Work order | Nothing outside the range below should be printed. Output exactly the lines from the line with "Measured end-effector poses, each" to the line with "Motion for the", both included.
──────
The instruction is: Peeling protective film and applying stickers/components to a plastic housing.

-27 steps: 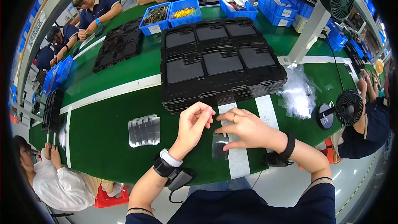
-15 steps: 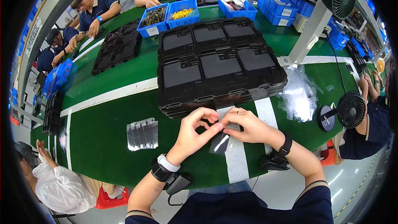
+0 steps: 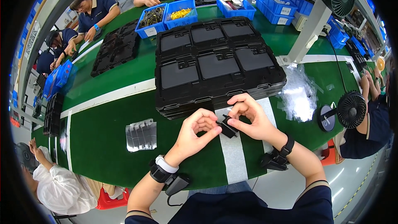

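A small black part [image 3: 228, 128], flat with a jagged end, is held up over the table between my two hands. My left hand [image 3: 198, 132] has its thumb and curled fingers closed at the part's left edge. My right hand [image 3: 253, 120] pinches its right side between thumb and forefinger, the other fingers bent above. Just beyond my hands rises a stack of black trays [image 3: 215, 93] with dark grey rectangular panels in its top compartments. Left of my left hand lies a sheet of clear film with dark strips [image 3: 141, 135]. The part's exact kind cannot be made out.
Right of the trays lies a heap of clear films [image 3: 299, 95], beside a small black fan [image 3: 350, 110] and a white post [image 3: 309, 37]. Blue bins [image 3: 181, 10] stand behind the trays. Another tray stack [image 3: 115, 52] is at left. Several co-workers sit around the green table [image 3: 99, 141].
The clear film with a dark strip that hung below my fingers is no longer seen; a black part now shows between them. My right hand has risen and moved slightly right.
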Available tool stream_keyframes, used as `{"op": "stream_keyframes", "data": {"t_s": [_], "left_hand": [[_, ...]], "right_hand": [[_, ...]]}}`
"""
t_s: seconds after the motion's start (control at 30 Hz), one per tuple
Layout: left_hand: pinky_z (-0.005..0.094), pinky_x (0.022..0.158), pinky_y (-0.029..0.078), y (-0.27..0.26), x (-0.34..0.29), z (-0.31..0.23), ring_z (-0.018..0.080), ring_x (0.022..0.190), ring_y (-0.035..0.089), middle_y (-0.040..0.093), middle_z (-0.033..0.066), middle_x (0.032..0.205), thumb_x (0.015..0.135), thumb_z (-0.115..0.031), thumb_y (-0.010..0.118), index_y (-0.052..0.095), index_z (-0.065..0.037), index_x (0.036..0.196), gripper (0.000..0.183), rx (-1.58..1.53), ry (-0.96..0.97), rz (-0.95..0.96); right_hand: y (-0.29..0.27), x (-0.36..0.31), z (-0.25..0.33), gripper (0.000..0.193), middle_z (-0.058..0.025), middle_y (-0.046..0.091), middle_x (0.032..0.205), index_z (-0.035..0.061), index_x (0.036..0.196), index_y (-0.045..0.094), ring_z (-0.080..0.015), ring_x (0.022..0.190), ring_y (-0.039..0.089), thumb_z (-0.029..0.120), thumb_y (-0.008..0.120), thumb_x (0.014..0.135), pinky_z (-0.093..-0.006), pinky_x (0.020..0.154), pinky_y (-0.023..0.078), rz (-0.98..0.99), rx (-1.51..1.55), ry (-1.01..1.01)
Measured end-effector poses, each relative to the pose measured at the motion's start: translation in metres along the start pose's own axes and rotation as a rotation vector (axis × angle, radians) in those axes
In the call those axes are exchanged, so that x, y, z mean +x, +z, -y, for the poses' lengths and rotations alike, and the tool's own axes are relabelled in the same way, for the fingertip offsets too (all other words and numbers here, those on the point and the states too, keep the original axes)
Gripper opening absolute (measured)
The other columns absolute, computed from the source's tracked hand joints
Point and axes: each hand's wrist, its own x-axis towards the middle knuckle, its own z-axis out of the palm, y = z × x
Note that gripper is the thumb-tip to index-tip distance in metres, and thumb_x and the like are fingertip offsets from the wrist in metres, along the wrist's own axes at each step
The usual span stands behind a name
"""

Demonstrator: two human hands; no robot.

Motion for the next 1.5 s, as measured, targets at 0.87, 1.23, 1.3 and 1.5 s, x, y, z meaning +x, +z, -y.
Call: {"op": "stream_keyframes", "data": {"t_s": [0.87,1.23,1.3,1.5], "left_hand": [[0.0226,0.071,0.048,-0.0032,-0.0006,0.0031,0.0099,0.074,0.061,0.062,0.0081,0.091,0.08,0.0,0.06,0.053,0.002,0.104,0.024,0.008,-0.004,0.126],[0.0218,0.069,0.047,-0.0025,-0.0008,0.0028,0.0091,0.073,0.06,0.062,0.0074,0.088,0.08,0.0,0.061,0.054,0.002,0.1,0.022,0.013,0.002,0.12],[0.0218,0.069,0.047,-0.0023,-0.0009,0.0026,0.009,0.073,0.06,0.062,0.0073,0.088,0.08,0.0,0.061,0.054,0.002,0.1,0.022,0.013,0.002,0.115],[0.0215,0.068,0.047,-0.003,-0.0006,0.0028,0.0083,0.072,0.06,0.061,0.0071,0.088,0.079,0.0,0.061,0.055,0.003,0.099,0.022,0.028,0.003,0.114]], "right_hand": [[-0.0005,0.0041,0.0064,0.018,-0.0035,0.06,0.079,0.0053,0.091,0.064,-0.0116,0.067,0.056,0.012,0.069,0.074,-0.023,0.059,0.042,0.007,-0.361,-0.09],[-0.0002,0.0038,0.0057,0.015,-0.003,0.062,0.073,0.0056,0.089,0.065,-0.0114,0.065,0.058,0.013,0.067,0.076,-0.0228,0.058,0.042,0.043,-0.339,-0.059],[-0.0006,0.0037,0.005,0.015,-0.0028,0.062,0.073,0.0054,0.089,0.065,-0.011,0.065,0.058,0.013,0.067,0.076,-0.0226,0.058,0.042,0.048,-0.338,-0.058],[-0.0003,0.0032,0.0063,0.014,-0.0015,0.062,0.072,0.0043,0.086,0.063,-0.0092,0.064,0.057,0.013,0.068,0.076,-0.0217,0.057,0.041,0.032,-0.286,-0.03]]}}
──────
Reply to the exercise |
Measured end-effector poses, each relative to the pose measured at the motion's start: translation in metres along the start pose's own axes and rotation as a rotation vector (axis × angle, radians) in those axes
In the call those axes are exchanged, so that x, y, z mean +x, +z, -y, for the poses' lengths and rotations alike, and the tool's own axes are relabelled in the same way, for the fingertip offsets too (all other words and numbers here, those on the point and the states too, keep the original axes)
Gripper opening absolute (measured)
The other columns absolute, computed from the source's tracked hand joints
Point and axes: each hand's wrist, its own x-axis towards the middle knuckle, its own z-axis out of the palm, y = z × x
Note that gripper is the thumb-tip to index-tip distance in metres, and thumb_x and the like are fingertip offsets from the wrist in metres, along the wrist's own axes at each step
The usual span stands behind a name
"""

Demonstrator: two human hands; no robot.

Motion for the next 1.5 s, as measured, targets at 0.87, 1.23, 1.3 and 1.5 s, x, y, z meaning +x, +z, -y.

The exercise has been answered, and the work is done.